Manual mode: same investigation discipline; you decide the path and apply labels yourself.
Why this is the most interesting scenario: the type of work isn't fixed up front. The Developer's first job is to reduce uncertainty enough that you can make a routing decision. The failure mode to avoid is "patch it and move on" before veracity is established — investigation is real work. The findings file under ./wiki/findings/ is the durable artifact; the ledger on the issue captures the process.
Cross-cutting notes
- The risk axis is independent of the scope axis. Scenario 2 is the canonical reminder that small diffs can carry big risk. Don't let "trivial" mean "don't think."
- Each role has its own discipline; route to the role, not to a spec. Specs are Developer artifacts capturing design intent. QA agents produce findings and audits. Builders produce build manifests and deployment plans. Don't force every kind of substantive work through the spec funnel — pick the role whose discipline fits the problem and trust them to apply it.
- High risk ≠ needs spec. Risk routes to the role that can address it. Design risk → Developer + spec. Verification risk → QA + audit. Operational risk → Builder + plan. Diagnostic risk → whichever role can investigate, with findings as the artifact.

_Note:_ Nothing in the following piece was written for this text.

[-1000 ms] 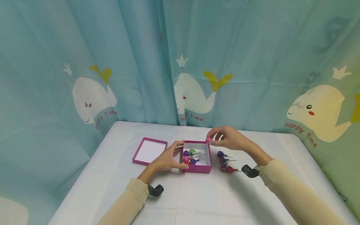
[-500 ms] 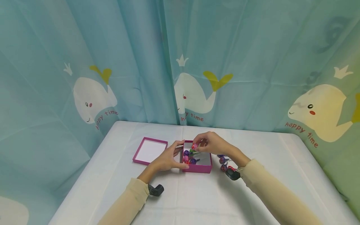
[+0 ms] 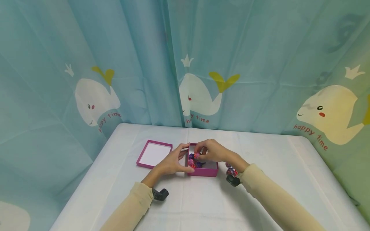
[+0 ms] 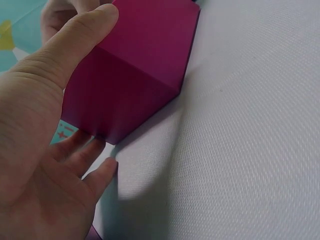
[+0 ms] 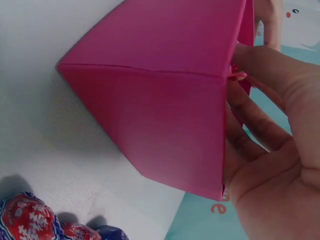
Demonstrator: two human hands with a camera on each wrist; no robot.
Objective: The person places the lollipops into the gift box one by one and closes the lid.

- PM is opportunistic in every scenario. Removing PM never blocks delivery; it just means more clicks and more cold reads.
- The working-agent ledger (issue conventions) and the PM ledger (PM role) are independent. The working-agent ledger is the agent's task surface; the PM ledger is the assistant's record of
/commandsand briefs. Both live on the issue, with distinct markers, and do not overlap. ???is mandatory for unknowns. In specs, in findings, in PR descriptions. Never hallucinate to close the gap.